SUPPLIED INFORMATION: Begin
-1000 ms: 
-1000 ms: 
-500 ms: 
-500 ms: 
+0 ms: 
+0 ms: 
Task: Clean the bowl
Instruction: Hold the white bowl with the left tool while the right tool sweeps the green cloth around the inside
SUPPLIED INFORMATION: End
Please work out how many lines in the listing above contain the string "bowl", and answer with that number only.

2